Quando uma pessoa pergunta O que é isso? fica implícito que ela não sabe do que se trata, certo? Meu filho de 7 anos pensa da mesma forma. Fui praticar What’s this?/What is it? na identificação de objetos escolares daquele velho e tedioso modo: apontar para uma figura, fazer a pergunta e esperar a resposta It’s a/an… Errei feio. Ele logo me falou que essa atividade era chata porque não havia necessidade de eu o questionar, uma vez que nós dois já conhecíamos os objetos. Pensei com os meus botões: “Faz sentido.”

Comecei escondendo objetos num saco para ele adivinhar. Num outro momento vendei seus olhos para ele adivinhar novamente. Num outro dia, tirei fotos dos objetos bem de pertinho, revelando somente detalhes. Finalmente, bolei a seguinte atividade.
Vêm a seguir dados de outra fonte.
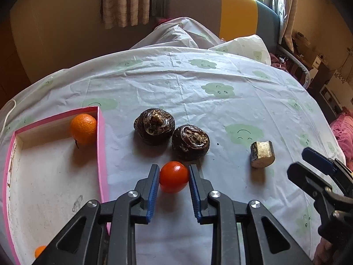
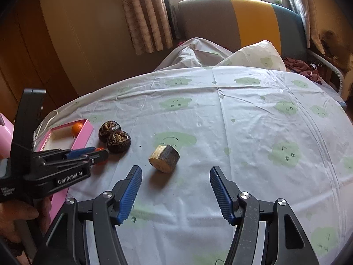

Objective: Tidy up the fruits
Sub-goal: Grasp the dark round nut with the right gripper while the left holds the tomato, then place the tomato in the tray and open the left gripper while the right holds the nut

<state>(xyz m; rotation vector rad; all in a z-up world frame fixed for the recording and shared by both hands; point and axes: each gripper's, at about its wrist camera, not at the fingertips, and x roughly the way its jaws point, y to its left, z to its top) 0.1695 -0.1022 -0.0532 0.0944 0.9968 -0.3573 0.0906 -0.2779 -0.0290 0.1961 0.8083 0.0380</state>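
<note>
A small red tomato (image 1: 173,176) rests on a desk (image 1: 198,101) covered with a pale cloth printed with green smiling clouds. The left gripper (image 1: 173,172) has its jaws closed on the tomato, one blue pad pressing each side of it. In the right wrist view the tomato shows only as a sliver of red behind that gripper's fingers.

Just beyond the tomato lie two dark brown, rough-skinned round fruits (image 1: 154,129) (image 1: 190,142), touching each other side by side; the nearer one sits close behind the tomato. To the right, apart from them, stands a short cut chunk (image 1: 262,154) with a dark rind and a pale, fibrous cut face.

To the left of the tomato is a shallow pink-rimmed box (image 1: 101,154) with a white floor. An orange (image 1: 83,128) sits in its far right corner, against the rim. A second bit of orange fruit (image 1: 40,251) peeps out at the box's near edge, mostly hidden by the gripper.

The right gripper (image 2: 175,183) hovers above the cloth with its jaws open and nothing between them; the cut chunk lies just ahead of them, slightly left of centre. A hand (image 2: 19,218) holds the left gripper's handle at the left edge of the right wrist view.

Behind the desk are a bed with a grey, yellow and teal headboard (image 1: 220,11), curtains and a bright window.
</note>
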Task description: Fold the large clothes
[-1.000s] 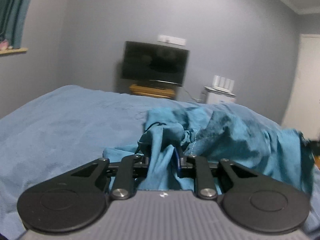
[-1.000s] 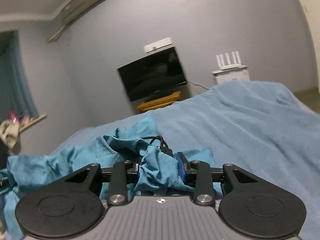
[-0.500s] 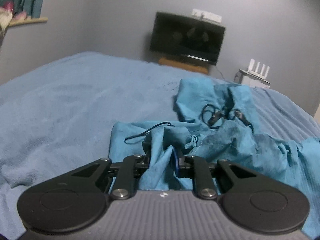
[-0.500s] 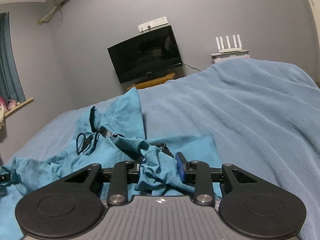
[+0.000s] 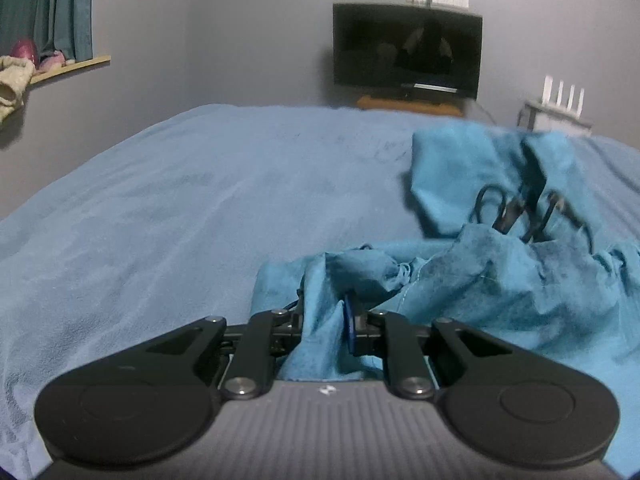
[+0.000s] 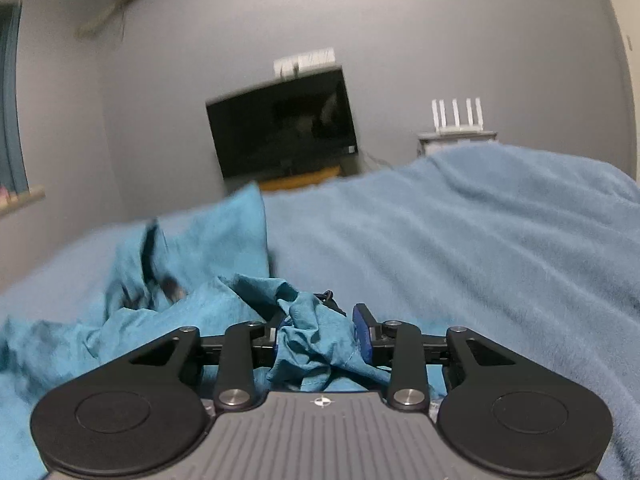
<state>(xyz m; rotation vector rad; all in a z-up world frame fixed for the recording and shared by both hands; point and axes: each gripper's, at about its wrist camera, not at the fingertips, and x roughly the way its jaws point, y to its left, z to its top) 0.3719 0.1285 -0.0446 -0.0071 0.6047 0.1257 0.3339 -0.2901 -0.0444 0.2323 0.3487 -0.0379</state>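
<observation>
A: Starting with the left wrist view, we are gripping a bunch of the teal garment point(image 5: 500, 276) in the left tongs point(image 5: 325, 320). The jaws are clenched on it, with cloth bulging up between them, and they have just been narrowing a little on that fold.

B: And the rest of the garment is lying crumpled on the bed point(image 5: 168, 208), off to the right of the tongs, with a black drawstring point(image 5: 516, 212) looping out of it further back. The television point(image 5: 406, 50) is standing against the far wall.

A: Now the right wrist view. We are holding another bunch of the same garment point(image 6: 188, 276) in the right tongs point(image 6: 320, 334), and the pads are pressing on a thicker wad here. Those jaws have just been easing apart slightly, yet cloth is filling the gap between them.

B: So here the garment is trailing away to the left over the bed point(image 6: 460, 248), blurred in places.

A: We are judging that we are in the laying-out step: both tongs are grasping one edge of the garment low over the bed, and nothing is folded yet.

B: Agreed. Next we are probably needing to pull our two grips apart to take out the slack and lay the cloth flat before any fold.

A: And we are wanting to watch the right grip, since a loosening hold on a thick wad may slip.

B: The drawstring may also be bunching under the cloth, so we should be smoothing it clear.
</observation>
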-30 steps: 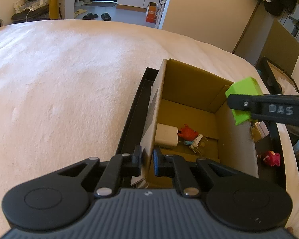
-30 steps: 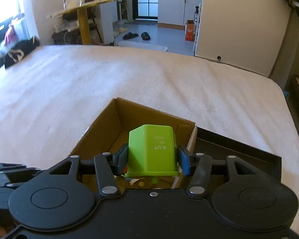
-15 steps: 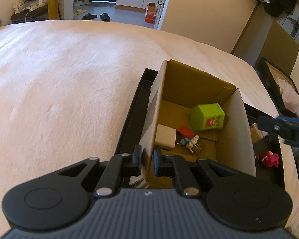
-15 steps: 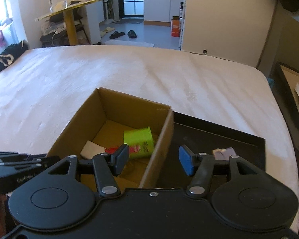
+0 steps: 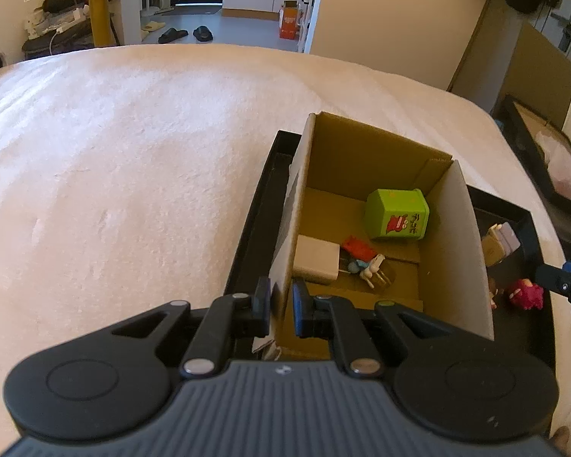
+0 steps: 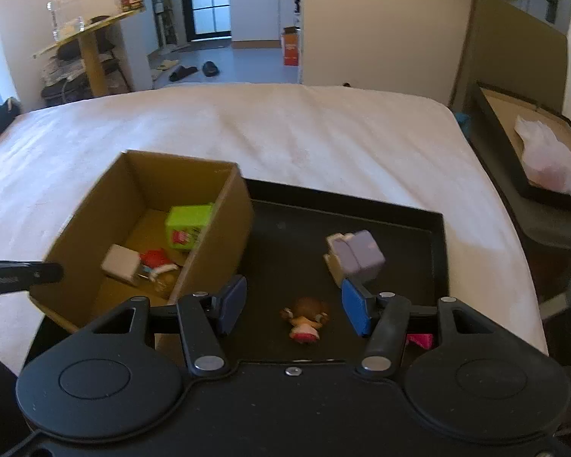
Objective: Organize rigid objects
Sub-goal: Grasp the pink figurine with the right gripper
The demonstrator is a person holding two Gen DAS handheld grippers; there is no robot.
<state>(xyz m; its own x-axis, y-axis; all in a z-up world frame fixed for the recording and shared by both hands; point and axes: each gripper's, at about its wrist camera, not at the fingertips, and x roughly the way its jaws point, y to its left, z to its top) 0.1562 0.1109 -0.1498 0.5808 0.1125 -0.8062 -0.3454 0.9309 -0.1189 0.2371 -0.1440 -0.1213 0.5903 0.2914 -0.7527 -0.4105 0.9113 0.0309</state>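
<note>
Slippers (image 6: 194,70) (beside yellow table (image 6: 89,43)).

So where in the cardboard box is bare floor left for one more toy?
Cardboard box: free floor at the far left corner, behind the white block; green cube fills the far right, small toys crowd the middle.

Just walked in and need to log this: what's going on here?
A person is sorting small toys from a black tray into a brown cardboard box. The left gripper is clamped on the box's near wall. The right gripper is open and empty above a small brown-haired doll figure on the tray. A green plastic cube lies in the box.
</note>
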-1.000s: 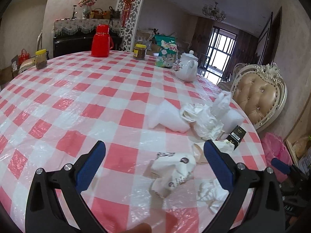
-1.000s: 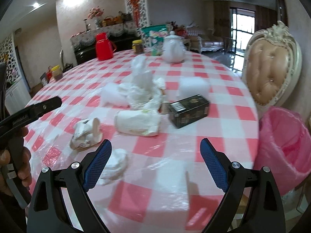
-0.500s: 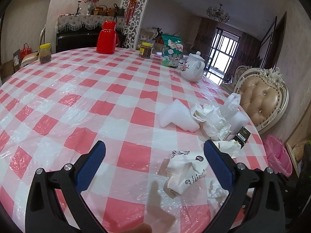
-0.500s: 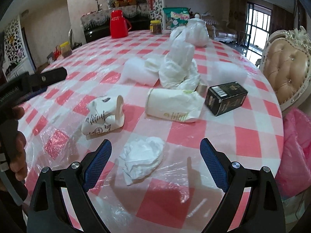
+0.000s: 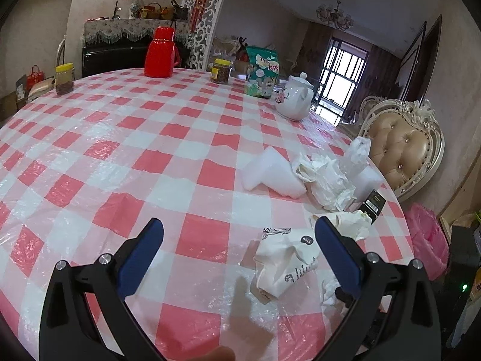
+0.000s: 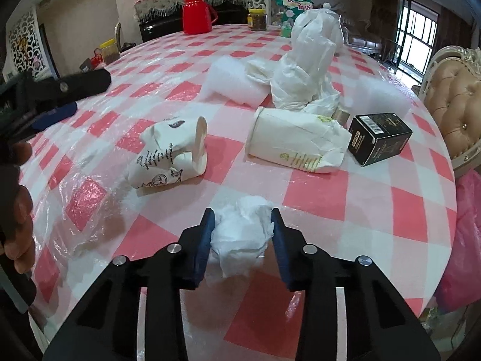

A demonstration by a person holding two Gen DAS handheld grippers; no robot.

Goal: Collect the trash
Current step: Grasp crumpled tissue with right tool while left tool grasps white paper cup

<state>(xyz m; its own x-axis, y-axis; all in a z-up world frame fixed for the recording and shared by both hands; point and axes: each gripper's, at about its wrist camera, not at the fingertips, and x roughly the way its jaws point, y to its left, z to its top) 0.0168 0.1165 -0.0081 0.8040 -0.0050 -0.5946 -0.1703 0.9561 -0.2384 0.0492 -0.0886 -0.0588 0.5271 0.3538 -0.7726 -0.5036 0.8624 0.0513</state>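
Right gripper [image 6: 243, 222] just closed, pinching tissue wad [image 6: 240, 234] near crushed cup [image 6: 168, 156]; left gripper [image 5: 239, 240] open beside cup.

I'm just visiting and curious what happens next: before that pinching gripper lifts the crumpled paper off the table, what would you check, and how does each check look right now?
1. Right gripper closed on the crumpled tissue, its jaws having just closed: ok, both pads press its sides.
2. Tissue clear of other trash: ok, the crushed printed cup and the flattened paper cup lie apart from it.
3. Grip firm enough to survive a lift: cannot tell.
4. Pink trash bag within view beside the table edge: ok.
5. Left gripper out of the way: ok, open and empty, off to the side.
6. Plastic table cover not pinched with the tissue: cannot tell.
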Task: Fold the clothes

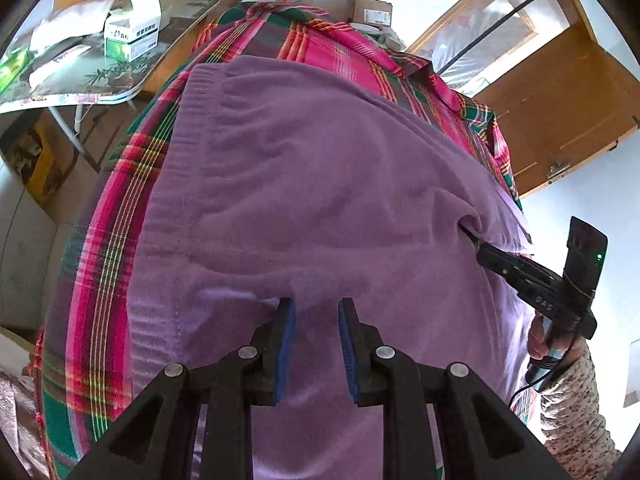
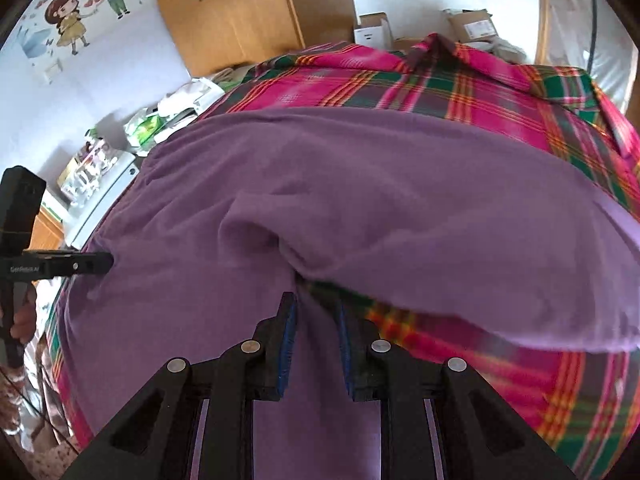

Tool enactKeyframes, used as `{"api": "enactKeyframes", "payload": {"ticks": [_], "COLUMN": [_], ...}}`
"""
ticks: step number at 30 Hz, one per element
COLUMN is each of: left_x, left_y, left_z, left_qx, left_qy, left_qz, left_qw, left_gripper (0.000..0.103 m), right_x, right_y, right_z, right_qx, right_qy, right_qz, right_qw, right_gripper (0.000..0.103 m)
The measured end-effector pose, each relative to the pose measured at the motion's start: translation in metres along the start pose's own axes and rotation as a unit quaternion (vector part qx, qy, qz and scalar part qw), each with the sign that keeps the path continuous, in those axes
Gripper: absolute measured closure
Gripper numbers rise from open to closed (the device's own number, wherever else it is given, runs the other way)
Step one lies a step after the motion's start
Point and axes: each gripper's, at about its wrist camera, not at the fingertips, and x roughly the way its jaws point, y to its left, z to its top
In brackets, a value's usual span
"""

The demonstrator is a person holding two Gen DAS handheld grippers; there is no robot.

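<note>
Left wrist view: the left gripper (image 1: 316, 308) has its jaws spread over the purple garment (image 1: 320, 184), which lies on the plaid sheet (image 1: 320, 40). At 3 o'clock, the right gripper (image 1: 486, 254) pokes the cloth edge.

Right wrist view: the right gripper (image 2: 318, 306) has its jaws spread around a purple fold. It might grab the sheet too.

Home bedroom: plaid bedspread (image 2: 460, 80), wooden wardrobe (image 2: 240, 12) (cartoon wall sticker (image 2: 80, 12))

The garment (image 1: 320, 184) is plain purple. Under it, the bedcover (image 1: 320, 40) is plaid: magenta, green, orange-yellow lines. Each tool (image 1: 316, 344) is black with blue pads (image 1: 286, 344). At ten o'clock, a box (image 1: 132, 36) looks white and green.
</note>
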Motion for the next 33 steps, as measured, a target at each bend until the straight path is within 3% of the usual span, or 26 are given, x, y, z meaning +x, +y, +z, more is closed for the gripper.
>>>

What's this? I think it's a pen.
What’s this? I think it’s a pen.

Decidi esconder figuras parcialmente e questioná-lo que objetos eram aqueles. Sobrepondo um papel grosso e escuro com um furo no meio a uma figura (as outras ficam viradas para baixo), pedia para ele me dizer o que era. Ele passeava a folha preta tentando descobrir detalhes das figuras através do buraco. E como acontece na realidade, ao tentar identificar o objeto, ora ele respondia prontamente, ora ele hesitava, com dúvidas. Vi uma abertura para ensinar I think.

What is it? It's a... book!
What is it? I think it’s a… pencil!

A atividade permitiu que praticássemos as estruturas What’s this?/What is it? perfeitamente, além de fornecer um verdadeiro motivo para o diálogo. “I think…”  veio de bônus!